Activity: The data below holds a line containing "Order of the" and a line containing "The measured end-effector"; please quote exactly those two lines and every line between them, and nothing else.

[Opening Data below section]

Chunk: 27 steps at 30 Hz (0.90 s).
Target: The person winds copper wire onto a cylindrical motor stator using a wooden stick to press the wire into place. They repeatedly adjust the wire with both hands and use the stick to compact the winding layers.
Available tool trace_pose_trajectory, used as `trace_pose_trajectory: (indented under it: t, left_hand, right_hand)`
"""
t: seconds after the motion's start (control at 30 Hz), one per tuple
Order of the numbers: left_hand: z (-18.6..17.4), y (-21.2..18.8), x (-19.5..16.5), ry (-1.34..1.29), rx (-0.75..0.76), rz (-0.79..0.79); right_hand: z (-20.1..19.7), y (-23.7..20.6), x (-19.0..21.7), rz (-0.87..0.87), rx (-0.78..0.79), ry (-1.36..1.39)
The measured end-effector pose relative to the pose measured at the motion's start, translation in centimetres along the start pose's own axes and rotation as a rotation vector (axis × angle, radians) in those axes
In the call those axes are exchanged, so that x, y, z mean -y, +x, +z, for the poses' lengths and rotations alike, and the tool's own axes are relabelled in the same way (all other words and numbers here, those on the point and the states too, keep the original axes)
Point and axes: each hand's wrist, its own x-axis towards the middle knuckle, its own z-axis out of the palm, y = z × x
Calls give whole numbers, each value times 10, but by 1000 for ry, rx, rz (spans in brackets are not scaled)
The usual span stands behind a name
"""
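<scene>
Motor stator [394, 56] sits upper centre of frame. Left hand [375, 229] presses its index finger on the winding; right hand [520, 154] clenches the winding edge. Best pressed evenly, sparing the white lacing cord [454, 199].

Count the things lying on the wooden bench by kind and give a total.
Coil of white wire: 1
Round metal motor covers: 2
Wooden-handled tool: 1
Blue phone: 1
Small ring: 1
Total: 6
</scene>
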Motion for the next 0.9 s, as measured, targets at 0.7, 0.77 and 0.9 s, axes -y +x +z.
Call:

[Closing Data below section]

Result of this task:
Order of the numbers: left_hand: z (-18.6..17.4), y (-21.2..18.8), x (-19.5..16.5), ry (-1.34..1.29), rx (-0.75..0.76), rz (-0.79..0.79); right_hand: z (-20.1..19.7), y (-23.7..20.6), x (-19.0..21.7), rz (-0.87..0.87), rx (-0.78..0.79), ry (-1.36..1.39)
The measured end-effector pose relative to the pose measured at the motion's start, translation in centimetres along the start pose's own axes and rotation as a rotation vector (axis × angle, radians) in those axes

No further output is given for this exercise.